Your task:
Would you please repeat the data that follows, exactly as it reads?

——————————

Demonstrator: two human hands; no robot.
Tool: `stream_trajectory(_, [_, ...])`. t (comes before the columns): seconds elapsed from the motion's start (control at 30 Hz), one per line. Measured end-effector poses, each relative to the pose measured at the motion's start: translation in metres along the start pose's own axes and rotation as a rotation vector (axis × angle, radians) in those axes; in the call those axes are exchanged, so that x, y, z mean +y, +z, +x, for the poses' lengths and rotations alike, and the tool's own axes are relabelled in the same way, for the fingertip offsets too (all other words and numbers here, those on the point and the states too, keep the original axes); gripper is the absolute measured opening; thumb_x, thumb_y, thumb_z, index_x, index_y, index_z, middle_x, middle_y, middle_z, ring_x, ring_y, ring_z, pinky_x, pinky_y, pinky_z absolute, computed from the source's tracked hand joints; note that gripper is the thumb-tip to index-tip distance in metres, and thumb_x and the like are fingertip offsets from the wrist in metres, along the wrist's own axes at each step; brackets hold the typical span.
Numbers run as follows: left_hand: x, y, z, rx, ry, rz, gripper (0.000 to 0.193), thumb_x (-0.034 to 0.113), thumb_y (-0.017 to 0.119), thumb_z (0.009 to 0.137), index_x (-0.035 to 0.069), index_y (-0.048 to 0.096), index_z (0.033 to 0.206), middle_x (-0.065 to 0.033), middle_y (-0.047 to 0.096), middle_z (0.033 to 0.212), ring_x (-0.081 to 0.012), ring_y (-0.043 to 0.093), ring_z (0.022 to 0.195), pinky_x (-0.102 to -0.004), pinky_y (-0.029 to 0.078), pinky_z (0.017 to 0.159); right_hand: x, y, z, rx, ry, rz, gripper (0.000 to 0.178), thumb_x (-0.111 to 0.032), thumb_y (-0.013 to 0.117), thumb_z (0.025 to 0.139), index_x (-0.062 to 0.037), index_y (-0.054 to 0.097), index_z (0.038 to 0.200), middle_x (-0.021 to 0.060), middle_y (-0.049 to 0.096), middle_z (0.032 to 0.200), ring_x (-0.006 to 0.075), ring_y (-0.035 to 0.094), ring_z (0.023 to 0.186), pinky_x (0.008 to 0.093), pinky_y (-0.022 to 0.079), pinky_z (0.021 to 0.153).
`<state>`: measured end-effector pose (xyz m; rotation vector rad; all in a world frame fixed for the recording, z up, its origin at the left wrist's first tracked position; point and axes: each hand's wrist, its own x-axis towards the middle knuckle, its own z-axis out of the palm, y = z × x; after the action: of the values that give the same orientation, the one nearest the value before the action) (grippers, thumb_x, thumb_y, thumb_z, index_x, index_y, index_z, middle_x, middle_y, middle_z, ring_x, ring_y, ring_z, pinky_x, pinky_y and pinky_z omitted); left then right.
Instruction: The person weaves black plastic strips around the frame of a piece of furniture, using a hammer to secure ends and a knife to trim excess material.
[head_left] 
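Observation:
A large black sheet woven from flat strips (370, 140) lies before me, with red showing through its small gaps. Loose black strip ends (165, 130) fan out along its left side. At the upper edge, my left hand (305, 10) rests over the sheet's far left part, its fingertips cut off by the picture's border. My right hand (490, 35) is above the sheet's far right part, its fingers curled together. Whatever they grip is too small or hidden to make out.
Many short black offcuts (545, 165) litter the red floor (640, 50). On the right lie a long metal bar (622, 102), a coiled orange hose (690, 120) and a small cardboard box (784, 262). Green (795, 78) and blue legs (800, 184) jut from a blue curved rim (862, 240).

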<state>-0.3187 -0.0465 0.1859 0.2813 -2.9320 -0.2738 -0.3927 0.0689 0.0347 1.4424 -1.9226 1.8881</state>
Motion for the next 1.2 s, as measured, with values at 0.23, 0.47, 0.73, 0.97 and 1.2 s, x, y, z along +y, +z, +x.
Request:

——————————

Completed task:
Demonstrator: two human hands; no robot.
Tool: `stream_trajectory(_, [_, ...])`. t (comes before the columns): seconds elapsed from the motion's start (control at 30 Hz), one per line. Measured end-effector poses, each relative to the pose measured at the motion's start: translation in metres along the start pose's own axes and rotation as a rotation vector (axis × angle, radians) in those axes; in the call those axes are exchanged, so that x, y, z mean +y, +z, +x, for the poses' lengths and rotations alike, and the tool's own axes are relabelled in the same way, for the fingertip offsets too (all other words and numbers here, those on the point and the states too, keep the original axes); gripper is the absolute measured opening; thumb_x, thumb_y, thumb_z, index_x, index_y, index_z, middle_x, middle_y, middle_z, ring_x, ring_y, ring_z, pinky_x, pinky_y, pinky_z absolute, computed from the source's tracked hand joints; note that gripper is the thumb-tip to index-tip distance in metres, and thumb_x and the like are fingertip offsets from the wrist in metres, along the wrist's own axes at each step; brackets hold the typical span.
Numbers run as follows: left_hand: x, y, z, rx, ry, rz, gripper (0.000 to 0.193), thumb_x (-0.034 to 0.113), thumb_y (-0.017 to 0.119), thumb_z (0.009 to 0.137), index_x (-0.035 to 0.069), index_y (-0.048 to 0.096), index_z (0.033 to 0.206), middle_x (-0.065 to 0.033), middle_y (-0.047 to 0.096), middle_z (0.033 to 0.212), ring_x (-0.081 to 0.012), ring_y (-0.043 to 0.093), ring_z (0.022 to 0.195), pinky_x (-0.102 to -0.004), pinky_y (-0.029 to 0.078), pinky_z (0.017 to 0.159); right_hand: x, y, z, rx, ry, rz, gripper (0.000 to 0.178), thumb_x (-0.111 to 0.032), thumb_y (-0.013 to 0.117), thumb_z (0.025 to 0.139), index_x (-0.062 to 0.037), index_y (-0.054 to 0.097), index_z (0.038 to 0.200), middle_x (-0.021 to 0.060), middle_y (-0.049 to 0.096), middle_z (0.032 to 0.200), ring_x (-0.006 to 0.075), ring_y (-0.035 to 0.094), ring_z (0.023 to 0.186), pinky_x (0.008 to 0.093), pinky_y (-0.022 to 0.079), pinky_z (0.021 to 0.153).
`<state>`: measured end-effector pose (xyz m; rotation vector rad; all in a world frame fixed for the recording, z up, its origin at the left wrist's first tracked position; point and axes: each hand's wrist, its own x-axis towards the middle knuckle, its own z-axis out of the palm, y = z × x; after the action: of the values that give the same orientation, the one nearest the value before the action) (grippers, thumb_x, thumb_y, thumb_z, index_x, index_y, index_z, middle_x, middle_y, middle_z, ring_x, ring_y, ring_z, pinky_x, pinky_y and pinky_z omitted); left then right.
Instruction: The person weaves black plastic strips around the frame of a piece of furniture, using a hammer to secure ends and a knife to trim excess material.
[head_left] 
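Observation:
A large black sheet woven from flat strips (370, 140) lies before me, with red showing through its small gaps. Loose black strip ends (165, 130) fan out along its left side. At the upper edge, my left hand (305, 10) rests over the sheet's far left part, its fingertips cut off by the picture's border. My right hand (490, 35) is above the sheet's far right part, its fingers curled together. Whatever they grip is too small or hidden to make out.
Many short black offcuts (545, 165) litter the red floor (640, 50). On the right lie a long metal bar (622, 102), a coiled orange hose (690, 120) and a small cardboard box (784, 262). Green (795, 78) and blue legs (800, 184) jut from a blue curved rim (862, 240).
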
<state>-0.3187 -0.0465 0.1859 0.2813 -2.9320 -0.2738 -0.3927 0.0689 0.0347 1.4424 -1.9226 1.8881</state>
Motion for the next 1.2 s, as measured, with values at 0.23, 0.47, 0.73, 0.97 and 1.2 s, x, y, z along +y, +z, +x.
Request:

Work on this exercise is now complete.